Please tally how many lines in the entries below include the word "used", giving only the number.

--- Given information ---

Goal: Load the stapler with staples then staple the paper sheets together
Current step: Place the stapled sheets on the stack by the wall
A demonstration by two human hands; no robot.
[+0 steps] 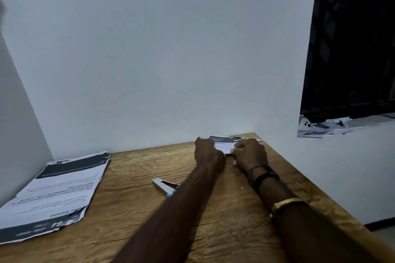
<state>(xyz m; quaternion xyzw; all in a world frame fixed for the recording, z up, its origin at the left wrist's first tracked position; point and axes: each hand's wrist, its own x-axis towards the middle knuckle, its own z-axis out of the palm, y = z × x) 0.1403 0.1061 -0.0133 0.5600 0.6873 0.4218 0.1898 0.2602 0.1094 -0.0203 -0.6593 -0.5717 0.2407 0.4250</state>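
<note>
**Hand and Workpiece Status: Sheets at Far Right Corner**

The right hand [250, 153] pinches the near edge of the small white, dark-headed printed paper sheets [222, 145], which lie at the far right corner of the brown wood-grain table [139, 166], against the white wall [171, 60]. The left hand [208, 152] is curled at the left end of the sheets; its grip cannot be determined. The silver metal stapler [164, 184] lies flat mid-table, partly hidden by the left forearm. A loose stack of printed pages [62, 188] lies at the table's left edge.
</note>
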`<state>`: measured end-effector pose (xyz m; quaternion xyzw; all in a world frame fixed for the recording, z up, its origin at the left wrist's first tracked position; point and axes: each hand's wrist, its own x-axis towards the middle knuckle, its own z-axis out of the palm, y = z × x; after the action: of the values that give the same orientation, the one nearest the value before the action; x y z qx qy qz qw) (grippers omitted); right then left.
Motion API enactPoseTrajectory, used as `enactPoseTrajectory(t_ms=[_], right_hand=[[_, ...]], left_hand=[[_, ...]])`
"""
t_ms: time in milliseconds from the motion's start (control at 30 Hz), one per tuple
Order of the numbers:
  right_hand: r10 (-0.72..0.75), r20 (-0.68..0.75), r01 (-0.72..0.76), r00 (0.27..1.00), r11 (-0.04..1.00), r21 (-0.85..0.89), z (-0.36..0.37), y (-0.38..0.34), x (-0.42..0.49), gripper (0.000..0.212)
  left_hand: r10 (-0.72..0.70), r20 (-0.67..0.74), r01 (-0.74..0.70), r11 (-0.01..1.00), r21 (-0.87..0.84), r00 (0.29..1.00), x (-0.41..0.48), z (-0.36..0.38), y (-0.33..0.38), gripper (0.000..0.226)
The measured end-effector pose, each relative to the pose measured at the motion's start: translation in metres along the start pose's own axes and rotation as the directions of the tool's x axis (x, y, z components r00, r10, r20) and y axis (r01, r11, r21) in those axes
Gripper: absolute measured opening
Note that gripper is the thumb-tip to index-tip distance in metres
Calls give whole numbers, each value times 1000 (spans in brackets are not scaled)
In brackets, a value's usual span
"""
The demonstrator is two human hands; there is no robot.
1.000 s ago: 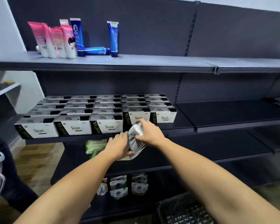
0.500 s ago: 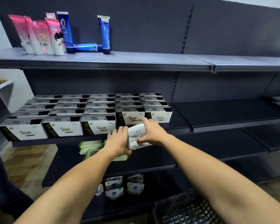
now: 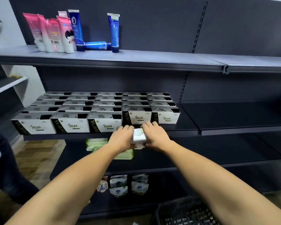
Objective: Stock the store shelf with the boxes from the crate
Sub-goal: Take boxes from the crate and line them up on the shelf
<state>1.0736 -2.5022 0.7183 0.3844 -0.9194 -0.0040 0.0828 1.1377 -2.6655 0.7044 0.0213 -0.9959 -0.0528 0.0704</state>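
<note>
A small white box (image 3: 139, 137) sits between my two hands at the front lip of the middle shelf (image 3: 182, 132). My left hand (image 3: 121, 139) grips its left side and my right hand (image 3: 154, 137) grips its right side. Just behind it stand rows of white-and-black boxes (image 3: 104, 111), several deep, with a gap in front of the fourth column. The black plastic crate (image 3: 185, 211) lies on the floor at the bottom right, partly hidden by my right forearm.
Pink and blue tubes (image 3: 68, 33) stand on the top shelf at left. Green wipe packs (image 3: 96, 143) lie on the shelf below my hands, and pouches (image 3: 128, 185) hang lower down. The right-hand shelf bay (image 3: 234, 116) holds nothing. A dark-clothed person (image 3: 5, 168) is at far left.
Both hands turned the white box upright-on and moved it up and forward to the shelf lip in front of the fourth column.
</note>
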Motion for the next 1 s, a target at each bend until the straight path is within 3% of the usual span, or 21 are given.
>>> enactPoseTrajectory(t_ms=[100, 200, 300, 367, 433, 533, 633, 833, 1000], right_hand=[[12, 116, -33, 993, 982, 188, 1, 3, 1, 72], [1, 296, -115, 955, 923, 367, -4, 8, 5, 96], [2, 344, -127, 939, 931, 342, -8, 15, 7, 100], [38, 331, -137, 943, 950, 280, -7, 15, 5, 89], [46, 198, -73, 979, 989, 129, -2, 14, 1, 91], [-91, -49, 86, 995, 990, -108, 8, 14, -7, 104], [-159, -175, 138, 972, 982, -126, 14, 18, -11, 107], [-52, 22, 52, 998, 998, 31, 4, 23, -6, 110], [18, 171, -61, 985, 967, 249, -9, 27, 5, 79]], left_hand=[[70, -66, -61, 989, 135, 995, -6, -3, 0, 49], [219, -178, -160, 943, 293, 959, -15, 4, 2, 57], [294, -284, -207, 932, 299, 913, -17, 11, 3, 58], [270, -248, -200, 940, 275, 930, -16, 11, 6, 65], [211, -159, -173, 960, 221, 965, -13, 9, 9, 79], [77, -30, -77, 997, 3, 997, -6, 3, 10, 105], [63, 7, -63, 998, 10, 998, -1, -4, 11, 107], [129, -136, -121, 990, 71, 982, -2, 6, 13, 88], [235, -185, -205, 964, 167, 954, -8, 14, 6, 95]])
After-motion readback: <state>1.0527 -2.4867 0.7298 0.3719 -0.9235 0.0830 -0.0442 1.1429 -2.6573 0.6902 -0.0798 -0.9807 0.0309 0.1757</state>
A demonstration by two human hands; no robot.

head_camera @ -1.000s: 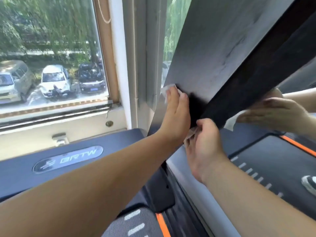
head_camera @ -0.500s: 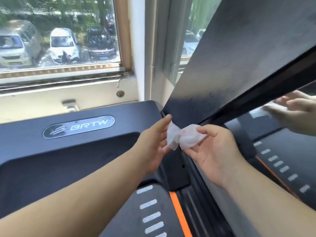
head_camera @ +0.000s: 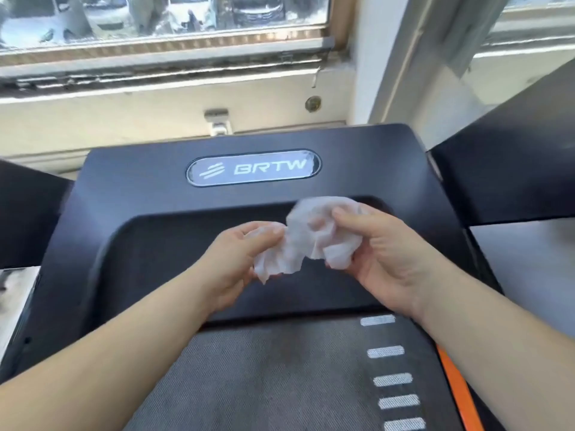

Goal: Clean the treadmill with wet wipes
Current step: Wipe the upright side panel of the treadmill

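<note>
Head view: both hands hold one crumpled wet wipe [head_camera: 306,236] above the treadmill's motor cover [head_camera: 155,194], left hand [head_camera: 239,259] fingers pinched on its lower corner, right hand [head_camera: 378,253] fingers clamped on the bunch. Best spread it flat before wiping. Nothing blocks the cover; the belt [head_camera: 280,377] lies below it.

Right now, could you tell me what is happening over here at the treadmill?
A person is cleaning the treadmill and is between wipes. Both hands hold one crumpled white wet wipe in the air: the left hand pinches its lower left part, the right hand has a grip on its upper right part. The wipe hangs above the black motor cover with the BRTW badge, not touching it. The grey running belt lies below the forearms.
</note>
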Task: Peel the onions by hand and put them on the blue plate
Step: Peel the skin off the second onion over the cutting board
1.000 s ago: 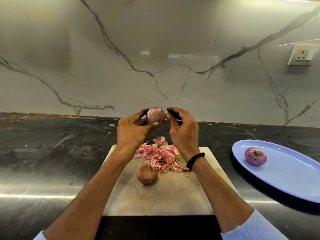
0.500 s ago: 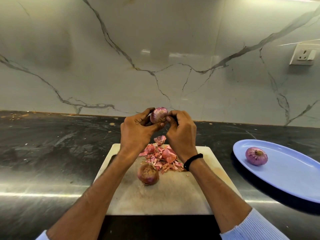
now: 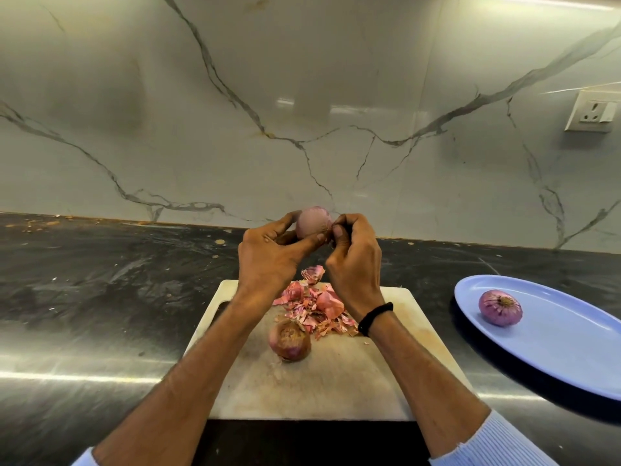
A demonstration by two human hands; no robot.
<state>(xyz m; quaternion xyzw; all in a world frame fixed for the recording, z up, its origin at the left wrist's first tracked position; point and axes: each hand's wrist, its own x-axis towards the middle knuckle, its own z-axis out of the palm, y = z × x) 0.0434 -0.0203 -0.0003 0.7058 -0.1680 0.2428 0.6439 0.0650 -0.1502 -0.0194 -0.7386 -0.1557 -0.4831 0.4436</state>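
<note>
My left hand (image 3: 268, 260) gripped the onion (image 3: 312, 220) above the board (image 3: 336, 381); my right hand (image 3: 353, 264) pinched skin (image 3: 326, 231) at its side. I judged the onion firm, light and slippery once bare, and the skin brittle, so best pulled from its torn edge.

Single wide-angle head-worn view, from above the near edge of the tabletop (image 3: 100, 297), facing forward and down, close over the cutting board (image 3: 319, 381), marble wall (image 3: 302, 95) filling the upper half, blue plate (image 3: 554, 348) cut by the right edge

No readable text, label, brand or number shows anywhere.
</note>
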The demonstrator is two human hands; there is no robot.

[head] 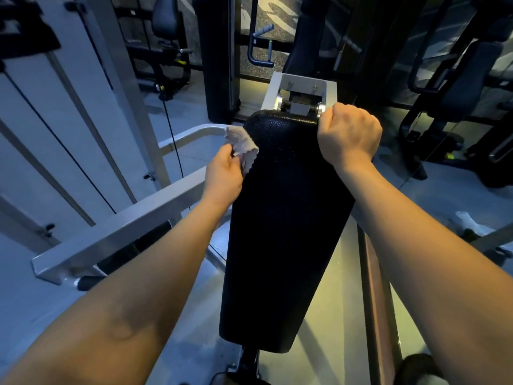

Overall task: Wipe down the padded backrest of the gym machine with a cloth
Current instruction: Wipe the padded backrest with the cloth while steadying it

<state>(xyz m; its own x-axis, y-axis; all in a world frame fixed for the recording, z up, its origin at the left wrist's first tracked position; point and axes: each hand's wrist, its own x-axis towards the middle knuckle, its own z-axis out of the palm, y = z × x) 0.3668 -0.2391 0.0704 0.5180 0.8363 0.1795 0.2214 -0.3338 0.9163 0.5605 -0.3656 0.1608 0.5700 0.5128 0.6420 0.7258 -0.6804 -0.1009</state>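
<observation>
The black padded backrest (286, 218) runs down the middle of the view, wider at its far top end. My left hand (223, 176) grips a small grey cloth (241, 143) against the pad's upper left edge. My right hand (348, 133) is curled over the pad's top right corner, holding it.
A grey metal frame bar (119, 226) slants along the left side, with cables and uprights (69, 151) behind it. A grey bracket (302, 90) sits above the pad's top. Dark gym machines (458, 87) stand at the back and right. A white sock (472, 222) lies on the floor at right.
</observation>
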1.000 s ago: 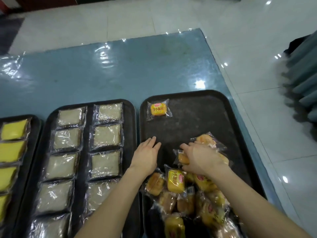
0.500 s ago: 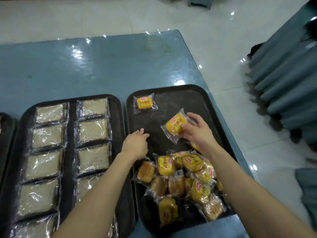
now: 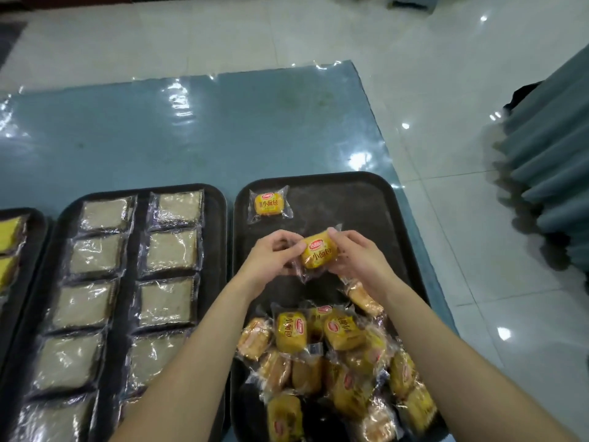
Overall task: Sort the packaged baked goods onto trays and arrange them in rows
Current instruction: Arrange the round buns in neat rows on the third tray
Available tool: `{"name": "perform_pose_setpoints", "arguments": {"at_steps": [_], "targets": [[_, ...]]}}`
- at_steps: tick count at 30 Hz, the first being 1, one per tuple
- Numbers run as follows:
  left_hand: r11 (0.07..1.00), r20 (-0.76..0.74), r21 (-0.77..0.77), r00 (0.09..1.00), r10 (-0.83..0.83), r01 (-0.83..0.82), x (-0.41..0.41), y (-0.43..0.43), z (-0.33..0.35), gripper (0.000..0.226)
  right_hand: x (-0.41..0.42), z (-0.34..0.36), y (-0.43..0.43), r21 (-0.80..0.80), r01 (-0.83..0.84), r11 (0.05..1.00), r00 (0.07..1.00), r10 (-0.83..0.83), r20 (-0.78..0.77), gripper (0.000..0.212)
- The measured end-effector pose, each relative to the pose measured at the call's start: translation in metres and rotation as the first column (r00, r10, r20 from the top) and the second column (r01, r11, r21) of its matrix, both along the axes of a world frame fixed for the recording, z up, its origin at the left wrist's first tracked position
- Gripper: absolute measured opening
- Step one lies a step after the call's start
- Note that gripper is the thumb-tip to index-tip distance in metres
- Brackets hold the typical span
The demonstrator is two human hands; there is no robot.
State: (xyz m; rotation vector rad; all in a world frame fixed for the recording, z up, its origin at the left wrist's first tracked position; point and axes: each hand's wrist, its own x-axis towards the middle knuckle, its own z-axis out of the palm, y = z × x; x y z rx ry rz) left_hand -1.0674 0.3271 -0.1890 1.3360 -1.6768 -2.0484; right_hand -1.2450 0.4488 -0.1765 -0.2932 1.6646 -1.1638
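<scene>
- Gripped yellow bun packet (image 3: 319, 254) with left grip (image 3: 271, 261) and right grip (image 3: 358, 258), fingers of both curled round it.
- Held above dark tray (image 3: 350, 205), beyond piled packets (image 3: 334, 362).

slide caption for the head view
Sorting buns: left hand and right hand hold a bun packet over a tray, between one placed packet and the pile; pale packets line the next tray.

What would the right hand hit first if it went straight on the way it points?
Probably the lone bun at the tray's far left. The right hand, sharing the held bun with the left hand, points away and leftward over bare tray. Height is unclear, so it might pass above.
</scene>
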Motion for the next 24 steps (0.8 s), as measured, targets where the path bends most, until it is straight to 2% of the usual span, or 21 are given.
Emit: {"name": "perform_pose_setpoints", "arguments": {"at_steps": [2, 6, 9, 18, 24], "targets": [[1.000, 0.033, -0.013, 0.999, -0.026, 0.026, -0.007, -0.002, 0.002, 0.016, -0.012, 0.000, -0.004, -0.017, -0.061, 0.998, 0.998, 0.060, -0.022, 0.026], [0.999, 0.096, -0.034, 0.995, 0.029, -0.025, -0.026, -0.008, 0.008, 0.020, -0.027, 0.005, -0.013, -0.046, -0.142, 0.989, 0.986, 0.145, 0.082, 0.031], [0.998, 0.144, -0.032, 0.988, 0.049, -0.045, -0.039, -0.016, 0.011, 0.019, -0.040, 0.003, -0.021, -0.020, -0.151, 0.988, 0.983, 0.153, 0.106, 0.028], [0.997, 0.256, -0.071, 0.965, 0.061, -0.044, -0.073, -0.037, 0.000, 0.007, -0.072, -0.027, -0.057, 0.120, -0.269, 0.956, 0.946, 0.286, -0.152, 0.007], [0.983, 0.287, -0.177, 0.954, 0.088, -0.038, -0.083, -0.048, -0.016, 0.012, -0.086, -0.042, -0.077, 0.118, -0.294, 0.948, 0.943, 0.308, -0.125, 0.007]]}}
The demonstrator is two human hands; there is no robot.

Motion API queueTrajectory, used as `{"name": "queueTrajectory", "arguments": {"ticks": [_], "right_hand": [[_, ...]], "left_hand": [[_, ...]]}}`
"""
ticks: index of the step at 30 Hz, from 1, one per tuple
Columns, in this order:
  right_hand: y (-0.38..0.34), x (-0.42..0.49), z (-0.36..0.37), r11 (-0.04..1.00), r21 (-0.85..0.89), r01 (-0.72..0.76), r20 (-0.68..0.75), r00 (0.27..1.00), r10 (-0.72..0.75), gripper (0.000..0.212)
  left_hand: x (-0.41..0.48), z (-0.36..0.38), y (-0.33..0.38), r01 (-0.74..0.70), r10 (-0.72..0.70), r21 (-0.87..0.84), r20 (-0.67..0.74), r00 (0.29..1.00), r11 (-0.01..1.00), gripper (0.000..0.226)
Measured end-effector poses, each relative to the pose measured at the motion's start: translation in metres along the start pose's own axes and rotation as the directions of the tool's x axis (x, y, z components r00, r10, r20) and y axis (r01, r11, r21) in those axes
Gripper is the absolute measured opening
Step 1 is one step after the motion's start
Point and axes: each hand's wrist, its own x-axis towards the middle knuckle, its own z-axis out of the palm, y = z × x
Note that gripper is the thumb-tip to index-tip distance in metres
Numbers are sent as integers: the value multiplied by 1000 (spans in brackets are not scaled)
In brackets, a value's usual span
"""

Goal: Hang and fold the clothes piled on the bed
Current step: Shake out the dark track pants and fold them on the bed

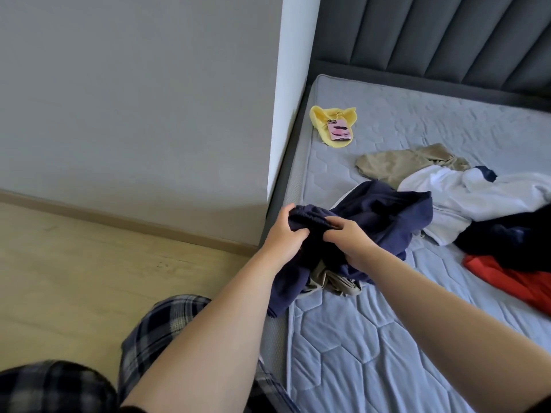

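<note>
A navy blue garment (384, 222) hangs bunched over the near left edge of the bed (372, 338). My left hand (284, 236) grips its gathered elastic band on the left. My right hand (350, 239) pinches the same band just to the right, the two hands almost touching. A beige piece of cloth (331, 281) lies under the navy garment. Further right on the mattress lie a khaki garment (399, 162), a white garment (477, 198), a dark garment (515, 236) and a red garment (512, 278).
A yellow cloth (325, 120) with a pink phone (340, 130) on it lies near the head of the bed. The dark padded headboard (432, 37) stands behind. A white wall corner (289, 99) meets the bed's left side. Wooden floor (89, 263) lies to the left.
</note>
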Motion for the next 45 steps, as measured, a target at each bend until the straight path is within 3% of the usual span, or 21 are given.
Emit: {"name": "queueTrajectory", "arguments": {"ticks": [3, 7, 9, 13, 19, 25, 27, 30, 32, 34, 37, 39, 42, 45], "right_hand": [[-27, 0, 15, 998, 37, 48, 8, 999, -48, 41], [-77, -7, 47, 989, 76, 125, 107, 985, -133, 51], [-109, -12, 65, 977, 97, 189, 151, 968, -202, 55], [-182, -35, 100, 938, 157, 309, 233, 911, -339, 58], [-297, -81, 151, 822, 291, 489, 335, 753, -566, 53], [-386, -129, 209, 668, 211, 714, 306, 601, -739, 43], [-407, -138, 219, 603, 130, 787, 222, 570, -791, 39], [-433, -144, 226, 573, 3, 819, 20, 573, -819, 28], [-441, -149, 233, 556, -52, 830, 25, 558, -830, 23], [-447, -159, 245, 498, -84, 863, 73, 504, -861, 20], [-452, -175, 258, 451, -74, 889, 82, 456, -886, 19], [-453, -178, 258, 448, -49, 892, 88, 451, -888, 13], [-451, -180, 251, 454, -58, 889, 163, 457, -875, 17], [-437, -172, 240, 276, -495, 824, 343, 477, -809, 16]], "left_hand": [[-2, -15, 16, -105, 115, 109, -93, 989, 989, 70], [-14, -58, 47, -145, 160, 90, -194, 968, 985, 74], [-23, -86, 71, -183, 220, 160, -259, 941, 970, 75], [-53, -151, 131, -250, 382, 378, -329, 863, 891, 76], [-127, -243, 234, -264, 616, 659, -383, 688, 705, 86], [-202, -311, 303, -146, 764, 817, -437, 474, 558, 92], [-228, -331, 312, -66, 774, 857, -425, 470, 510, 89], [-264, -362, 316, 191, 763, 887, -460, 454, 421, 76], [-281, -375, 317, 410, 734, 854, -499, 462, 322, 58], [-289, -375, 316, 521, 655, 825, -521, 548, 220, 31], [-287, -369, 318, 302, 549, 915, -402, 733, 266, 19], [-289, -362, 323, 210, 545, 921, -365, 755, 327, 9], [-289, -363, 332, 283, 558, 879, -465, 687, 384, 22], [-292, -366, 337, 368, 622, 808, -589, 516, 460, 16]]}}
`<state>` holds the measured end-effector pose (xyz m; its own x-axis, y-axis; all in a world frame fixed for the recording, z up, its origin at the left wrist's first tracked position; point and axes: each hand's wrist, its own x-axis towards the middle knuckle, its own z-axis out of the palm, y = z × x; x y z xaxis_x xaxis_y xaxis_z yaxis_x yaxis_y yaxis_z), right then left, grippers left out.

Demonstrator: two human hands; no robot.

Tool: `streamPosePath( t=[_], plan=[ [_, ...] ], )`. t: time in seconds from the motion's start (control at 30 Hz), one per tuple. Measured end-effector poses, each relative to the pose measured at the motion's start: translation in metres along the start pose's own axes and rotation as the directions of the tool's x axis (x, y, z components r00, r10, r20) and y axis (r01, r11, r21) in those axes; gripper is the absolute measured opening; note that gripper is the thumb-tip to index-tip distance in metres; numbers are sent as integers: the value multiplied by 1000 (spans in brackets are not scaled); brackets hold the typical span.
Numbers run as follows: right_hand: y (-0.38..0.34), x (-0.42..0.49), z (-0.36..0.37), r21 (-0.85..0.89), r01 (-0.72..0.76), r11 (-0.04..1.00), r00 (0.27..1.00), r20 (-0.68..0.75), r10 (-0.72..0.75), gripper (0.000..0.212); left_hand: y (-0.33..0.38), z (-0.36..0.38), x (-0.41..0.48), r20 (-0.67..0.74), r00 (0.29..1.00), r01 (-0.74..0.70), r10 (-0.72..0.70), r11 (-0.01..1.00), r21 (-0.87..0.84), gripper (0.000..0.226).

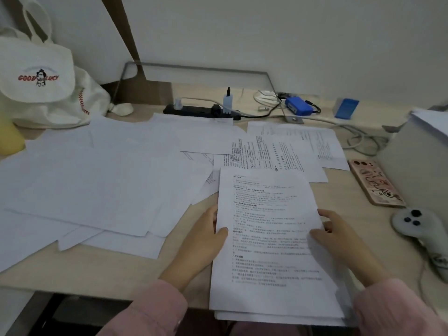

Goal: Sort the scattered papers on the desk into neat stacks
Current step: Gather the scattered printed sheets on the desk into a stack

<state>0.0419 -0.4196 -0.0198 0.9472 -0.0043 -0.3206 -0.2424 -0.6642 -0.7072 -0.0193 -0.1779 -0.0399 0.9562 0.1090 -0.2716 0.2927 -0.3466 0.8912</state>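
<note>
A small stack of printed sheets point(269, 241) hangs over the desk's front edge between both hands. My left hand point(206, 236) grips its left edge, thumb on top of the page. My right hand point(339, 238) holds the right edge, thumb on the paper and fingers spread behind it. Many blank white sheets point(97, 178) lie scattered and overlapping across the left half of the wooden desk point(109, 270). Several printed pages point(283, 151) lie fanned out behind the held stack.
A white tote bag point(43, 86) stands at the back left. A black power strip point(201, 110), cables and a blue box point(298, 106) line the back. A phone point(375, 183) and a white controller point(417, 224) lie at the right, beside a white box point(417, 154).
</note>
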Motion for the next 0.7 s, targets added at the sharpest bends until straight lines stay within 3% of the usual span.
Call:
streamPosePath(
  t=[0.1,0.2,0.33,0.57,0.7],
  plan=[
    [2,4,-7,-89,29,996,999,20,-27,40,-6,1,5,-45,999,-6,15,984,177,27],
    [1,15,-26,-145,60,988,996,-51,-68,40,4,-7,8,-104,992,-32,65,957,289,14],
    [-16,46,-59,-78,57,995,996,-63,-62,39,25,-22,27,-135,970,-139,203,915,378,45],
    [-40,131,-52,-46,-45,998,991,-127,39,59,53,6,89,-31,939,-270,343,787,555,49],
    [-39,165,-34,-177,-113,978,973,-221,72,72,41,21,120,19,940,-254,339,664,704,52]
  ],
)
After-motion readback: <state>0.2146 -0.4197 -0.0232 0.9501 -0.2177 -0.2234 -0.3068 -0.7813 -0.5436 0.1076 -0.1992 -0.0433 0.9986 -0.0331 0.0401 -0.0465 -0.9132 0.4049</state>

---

Solution to this problem -
2